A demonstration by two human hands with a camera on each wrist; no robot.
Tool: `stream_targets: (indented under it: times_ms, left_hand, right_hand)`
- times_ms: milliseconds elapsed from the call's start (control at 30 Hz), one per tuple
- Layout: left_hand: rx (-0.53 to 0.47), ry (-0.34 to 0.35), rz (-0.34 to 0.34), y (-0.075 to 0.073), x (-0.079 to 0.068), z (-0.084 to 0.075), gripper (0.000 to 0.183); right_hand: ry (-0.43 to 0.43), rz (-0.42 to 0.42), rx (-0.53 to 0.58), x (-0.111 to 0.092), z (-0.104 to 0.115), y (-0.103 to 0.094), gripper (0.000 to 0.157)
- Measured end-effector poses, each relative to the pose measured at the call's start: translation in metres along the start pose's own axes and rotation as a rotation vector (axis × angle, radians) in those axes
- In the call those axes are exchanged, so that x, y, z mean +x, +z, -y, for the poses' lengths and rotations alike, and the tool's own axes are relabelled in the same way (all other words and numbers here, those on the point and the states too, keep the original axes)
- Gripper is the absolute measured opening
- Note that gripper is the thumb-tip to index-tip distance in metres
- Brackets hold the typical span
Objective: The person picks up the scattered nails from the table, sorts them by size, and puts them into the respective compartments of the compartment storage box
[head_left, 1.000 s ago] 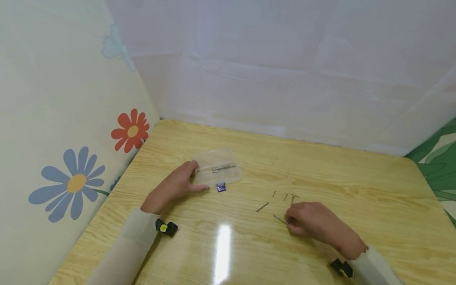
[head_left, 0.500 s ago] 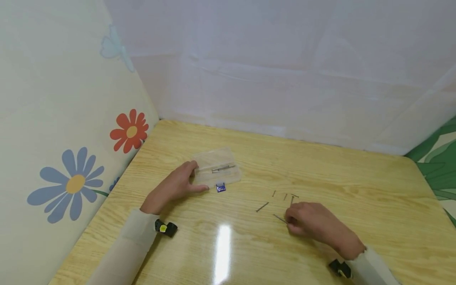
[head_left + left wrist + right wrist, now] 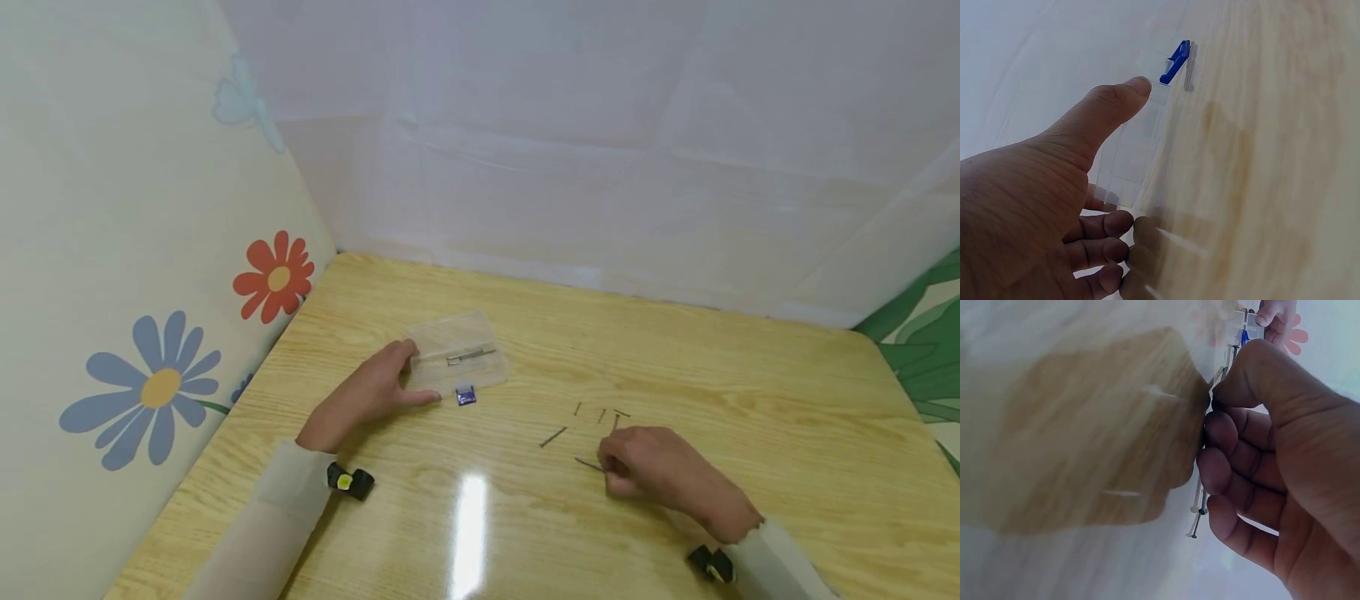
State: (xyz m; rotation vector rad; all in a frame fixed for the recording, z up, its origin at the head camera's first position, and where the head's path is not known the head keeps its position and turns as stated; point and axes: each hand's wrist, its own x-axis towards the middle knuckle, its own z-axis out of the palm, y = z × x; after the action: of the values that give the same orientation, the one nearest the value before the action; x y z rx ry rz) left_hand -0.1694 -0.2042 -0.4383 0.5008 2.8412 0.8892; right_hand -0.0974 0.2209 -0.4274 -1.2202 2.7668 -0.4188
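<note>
A clear plastic box lies on the wooden table with its lid folded back. Its blue latch is at the front, and several nails rest inside. My left hand holds the box's left end, thumb along the front side and fingers at the end and back. Over to the right, my right hand pinches a nail between thumb and fingertips, low at the tabletop. The nail's thin end points left out of the fingers; the rest is hidden by the hand.
Loose nails lie on the table just beyond the right hand: a longer nail to its left, and short nails farther back. A pale cloth wall stands along the back edge; a flowered panel borders the left.
My right hand has shifted very slightly left, and the pinched nail's visible end has dropped a little toward me. The left hand and the box stay in place.
</note>
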Motion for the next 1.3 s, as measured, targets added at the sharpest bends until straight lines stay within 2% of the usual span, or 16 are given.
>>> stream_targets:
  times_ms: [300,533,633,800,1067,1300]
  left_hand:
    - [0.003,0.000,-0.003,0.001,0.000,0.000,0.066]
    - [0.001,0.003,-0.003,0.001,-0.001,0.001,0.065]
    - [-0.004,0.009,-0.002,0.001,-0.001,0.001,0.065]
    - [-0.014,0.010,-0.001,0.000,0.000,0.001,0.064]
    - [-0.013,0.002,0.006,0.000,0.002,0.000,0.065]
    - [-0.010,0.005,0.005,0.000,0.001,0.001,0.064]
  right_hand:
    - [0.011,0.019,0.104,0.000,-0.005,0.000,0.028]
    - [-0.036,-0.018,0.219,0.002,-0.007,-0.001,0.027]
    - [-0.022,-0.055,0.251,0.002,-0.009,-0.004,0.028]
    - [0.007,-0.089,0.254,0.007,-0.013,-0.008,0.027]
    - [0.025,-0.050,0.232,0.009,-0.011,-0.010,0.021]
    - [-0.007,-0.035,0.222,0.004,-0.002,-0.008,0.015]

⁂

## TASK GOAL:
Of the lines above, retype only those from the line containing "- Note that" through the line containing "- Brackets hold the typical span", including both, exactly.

## THE ANSWER:
- Note that gripper is the thumb-tip to index-tip distance in metres
- Brackets hold the typical span

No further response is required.